We can boycott and publicly shame those organizations that promote these projects as fun ways to volunteer, and lobby them to instead seek out subject experts for more significant collaboration. We’ve seen a few efforts to shame job-posters for unicorn requirements and pathetic salaries, but they’ve flagged without productive alternatives to blind rage.

There are plenty more band-aid solutions. Groups like Shatter The Ceiling offer cash to women of colour who take unpaid internships. GLAM-specific internship awards are relatively common, but could: be bigger, focus on diverse applicants who need extra support, and have eligibility requirements that don’t exclude people who most need them (such as part-time students, who are often working full-time to put themselves through school). Better yet, we can build a tech platform that enables paid work, or at least meaningful volunteer projects. We need nationalized or non-profit recruiting systems (a digital “volunteer bureau”) that matches subject experts with the institutions that need their help.
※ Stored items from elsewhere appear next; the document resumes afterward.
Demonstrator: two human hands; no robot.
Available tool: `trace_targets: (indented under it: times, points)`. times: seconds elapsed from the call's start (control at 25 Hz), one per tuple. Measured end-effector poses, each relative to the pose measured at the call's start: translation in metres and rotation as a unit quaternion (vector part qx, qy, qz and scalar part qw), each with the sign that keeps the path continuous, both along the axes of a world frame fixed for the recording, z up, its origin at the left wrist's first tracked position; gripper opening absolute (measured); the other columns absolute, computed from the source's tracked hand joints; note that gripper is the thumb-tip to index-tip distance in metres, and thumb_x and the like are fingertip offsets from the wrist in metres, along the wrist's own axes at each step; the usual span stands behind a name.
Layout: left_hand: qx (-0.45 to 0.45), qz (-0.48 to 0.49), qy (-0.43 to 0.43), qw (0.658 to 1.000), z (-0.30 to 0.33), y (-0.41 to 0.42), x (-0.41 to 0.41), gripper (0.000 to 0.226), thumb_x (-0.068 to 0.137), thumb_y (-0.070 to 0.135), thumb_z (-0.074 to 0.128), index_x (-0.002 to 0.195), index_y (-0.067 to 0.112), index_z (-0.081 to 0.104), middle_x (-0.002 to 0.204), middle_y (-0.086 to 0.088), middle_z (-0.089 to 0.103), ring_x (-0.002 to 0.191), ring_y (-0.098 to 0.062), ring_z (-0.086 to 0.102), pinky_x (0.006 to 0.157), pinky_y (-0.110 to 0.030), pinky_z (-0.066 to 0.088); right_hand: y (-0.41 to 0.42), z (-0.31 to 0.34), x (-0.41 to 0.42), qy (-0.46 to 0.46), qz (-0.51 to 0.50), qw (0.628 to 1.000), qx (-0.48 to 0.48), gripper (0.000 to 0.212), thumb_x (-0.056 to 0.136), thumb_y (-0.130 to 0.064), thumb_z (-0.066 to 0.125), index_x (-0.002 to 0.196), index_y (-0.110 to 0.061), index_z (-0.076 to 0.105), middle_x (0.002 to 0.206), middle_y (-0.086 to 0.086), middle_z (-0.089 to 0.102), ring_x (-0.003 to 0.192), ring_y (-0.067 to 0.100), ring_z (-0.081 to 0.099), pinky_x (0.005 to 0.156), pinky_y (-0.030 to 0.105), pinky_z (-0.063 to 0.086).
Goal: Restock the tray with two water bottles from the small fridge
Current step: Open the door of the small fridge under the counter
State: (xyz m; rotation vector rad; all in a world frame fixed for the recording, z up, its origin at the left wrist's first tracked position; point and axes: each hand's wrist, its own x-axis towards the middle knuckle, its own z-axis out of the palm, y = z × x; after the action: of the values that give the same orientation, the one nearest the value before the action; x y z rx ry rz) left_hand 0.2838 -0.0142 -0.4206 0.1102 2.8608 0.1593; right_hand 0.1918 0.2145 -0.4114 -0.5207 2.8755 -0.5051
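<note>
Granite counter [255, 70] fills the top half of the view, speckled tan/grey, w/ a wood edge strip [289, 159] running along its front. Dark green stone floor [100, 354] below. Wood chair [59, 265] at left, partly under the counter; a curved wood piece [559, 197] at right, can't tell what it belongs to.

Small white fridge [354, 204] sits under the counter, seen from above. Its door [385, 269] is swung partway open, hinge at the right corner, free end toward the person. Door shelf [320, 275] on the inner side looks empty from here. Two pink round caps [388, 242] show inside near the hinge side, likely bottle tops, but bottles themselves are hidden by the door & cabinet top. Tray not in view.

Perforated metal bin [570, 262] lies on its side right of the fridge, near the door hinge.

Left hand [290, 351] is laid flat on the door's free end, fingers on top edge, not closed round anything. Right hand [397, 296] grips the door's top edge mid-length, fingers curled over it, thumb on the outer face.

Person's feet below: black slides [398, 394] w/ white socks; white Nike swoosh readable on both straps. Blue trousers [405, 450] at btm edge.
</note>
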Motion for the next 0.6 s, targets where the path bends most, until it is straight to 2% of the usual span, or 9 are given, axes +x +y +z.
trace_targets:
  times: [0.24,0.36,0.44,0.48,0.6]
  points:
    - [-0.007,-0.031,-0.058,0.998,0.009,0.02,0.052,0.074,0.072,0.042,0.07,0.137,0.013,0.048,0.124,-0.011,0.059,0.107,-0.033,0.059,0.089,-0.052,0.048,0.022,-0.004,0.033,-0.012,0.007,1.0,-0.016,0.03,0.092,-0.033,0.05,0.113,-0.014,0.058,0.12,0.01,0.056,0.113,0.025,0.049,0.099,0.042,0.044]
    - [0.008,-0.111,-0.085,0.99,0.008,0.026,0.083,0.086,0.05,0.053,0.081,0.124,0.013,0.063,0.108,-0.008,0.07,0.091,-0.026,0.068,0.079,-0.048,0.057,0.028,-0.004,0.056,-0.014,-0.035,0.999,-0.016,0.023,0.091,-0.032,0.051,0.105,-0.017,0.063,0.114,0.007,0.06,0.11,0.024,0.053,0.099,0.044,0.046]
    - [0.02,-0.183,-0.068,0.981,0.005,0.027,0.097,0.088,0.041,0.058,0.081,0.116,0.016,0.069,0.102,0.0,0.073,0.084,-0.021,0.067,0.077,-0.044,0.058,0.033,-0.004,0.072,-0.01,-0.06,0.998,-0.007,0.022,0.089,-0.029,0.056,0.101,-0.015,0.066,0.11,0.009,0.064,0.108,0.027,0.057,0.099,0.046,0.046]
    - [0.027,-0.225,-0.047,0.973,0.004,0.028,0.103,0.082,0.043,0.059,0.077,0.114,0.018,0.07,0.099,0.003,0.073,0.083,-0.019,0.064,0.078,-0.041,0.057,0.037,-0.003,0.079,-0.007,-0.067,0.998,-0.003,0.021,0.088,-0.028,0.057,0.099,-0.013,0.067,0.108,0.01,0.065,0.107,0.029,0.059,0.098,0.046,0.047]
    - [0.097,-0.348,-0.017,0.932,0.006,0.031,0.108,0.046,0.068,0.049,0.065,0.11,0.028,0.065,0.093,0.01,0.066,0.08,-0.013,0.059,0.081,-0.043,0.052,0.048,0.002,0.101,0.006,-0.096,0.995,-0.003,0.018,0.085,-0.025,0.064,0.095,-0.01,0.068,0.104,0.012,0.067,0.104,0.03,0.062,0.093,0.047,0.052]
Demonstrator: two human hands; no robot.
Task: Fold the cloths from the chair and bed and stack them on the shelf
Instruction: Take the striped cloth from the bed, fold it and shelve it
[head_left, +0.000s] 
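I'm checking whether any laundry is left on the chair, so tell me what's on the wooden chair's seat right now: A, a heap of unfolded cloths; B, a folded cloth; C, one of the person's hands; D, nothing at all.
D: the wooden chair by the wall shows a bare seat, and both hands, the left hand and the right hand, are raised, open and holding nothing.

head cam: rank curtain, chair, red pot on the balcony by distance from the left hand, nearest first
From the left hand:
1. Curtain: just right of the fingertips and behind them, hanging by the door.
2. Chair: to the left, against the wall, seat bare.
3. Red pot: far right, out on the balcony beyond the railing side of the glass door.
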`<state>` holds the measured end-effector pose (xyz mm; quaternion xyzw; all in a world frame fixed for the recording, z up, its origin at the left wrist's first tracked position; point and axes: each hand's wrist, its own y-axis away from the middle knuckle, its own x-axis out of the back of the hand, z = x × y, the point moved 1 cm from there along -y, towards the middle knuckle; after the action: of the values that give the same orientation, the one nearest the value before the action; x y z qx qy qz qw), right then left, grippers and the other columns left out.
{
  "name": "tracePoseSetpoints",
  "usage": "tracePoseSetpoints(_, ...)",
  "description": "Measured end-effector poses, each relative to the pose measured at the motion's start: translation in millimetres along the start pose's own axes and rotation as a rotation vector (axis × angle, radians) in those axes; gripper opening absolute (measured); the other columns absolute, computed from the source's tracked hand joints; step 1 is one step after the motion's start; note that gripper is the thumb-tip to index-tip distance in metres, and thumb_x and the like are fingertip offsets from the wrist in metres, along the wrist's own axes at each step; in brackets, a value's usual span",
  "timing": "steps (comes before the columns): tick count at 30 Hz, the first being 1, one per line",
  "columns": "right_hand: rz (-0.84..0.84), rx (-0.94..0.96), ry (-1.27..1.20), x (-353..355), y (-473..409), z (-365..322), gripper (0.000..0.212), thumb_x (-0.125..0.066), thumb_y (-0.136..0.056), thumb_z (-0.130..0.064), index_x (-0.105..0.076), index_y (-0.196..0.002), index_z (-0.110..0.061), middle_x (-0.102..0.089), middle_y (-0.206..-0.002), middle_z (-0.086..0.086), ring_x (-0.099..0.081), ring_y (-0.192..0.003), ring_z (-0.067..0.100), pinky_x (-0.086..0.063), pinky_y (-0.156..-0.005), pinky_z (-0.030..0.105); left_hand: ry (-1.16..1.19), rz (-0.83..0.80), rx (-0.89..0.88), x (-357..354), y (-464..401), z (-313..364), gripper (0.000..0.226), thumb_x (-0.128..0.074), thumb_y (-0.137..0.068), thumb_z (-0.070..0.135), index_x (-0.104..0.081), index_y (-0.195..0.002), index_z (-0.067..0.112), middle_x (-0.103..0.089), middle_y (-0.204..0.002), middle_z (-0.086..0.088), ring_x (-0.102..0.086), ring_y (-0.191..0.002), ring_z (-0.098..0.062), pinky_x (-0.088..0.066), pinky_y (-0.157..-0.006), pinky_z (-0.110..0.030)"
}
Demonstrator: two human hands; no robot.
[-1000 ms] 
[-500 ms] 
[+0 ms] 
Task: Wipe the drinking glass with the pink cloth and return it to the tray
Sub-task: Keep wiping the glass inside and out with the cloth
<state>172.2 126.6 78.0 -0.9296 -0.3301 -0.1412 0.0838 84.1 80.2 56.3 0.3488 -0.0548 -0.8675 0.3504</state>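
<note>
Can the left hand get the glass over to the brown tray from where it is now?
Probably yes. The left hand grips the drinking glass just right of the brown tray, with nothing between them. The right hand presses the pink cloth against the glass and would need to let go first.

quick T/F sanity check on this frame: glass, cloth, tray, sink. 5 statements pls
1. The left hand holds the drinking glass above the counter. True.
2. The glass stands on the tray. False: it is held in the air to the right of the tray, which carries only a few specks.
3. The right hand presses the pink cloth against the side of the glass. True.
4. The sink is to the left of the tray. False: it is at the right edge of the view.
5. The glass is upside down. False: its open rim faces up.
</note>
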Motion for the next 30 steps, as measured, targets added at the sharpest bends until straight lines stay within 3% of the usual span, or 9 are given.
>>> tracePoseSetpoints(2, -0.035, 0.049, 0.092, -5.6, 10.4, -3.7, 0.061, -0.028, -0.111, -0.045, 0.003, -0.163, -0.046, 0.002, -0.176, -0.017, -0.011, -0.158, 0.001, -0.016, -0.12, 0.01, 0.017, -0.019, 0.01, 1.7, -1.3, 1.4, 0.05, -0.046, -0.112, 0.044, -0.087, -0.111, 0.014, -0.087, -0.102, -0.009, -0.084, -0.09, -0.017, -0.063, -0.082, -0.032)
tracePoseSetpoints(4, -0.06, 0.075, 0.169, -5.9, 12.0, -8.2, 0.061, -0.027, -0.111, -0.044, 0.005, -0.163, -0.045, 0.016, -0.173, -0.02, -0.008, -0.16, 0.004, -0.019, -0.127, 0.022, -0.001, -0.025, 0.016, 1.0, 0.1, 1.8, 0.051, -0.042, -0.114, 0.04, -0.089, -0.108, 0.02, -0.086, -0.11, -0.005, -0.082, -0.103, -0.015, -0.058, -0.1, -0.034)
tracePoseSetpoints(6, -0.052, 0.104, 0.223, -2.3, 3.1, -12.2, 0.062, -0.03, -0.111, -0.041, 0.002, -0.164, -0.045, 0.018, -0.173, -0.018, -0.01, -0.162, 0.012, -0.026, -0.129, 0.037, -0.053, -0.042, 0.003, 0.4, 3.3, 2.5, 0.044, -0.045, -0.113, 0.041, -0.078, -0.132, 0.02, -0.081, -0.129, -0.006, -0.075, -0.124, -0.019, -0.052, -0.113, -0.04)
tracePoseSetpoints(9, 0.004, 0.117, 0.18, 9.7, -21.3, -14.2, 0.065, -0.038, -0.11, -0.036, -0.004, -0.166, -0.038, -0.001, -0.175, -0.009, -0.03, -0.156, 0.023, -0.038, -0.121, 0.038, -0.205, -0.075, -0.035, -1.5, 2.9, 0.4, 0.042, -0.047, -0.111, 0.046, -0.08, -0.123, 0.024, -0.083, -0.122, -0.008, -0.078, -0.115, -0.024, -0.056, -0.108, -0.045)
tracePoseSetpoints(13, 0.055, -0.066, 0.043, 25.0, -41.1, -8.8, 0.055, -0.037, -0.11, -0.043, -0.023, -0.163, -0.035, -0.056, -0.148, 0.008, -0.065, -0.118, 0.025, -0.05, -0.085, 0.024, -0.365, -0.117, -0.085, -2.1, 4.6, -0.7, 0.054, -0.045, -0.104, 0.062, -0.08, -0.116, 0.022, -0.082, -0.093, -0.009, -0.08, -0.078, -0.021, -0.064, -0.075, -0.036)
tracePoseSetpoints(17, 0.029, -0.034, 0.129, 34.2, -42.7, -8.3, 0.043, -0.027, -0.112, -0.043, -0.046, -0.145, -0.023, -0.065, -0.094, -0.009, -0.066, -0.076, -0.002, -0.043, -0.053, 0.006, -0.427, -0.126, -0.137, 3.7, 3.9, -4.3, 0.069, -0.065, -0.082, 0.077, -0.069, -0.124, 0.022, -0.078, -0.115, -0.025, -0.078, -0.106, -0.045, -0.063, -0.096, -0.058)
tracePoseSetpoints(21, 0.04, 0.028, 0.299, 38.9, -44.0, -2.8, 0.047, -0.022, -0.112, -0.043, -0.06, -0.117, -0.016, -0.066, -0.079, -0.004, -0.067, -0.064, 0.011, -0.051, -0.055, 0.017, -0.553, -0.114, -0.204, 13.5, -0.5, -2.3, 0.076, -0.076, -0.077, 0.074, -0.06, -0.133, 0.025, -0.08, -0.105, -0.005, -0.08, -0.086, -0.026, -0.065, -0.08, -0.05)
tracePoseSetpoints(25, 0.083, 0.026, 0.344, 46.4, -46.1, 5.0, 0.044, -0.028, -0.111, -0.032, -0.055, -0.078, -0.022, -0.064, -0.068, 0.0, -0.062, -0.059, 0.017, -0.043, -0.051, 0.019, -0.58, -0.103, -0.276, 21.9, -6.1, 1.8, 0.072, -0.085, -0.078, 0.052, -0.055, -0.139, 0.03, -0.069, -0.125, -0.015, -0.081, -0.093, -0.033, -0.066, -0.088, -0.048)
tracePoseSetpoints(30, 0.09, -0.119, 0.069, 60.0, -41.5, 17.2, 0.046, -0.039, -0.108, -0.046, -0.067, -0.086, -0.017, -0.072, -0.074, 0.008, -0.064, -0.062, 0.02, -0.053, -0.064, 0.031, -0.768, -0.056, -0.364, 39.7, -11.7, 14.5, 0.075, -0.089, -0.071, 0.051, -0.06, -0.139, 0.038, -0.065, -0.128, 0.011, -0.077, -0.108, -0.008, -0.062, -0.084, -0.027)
One that doesn’t take a cut from every transaction, or reinforce power imbalances, the way Uber does. GLAMs might even find ways to combine projects, so that one person’s work can benefit multiple institutions.

GLAMs could use plenty of other help, too: feedback from UX designers on our catalogue interfaces, helpful tools, customization of our vendor platforms, even turning libraries into Tor relays or exits. The open-source community seems to be looking for ways to contribute meaningful volunteer labour to grateful non-profits; this would be a good start.

What’s most important is that cultural heritage preserves the ostensible benefits of crowdsourcing – opening our collections and processes up for scrutiny, and admitting the limits of our knowledge – without the exploitative labour practices. Just like in tech, a few more glimpses behind the curtain wouldn’t go astray. But it would require deeper cultural shifts, not least in the self-perceptions of GLAM workers: away from overprotective stewards of information, constantly threatened by dwindling budgets and unfamiliar technologies, and towards facilitators, participants in the communities whose histories we hold.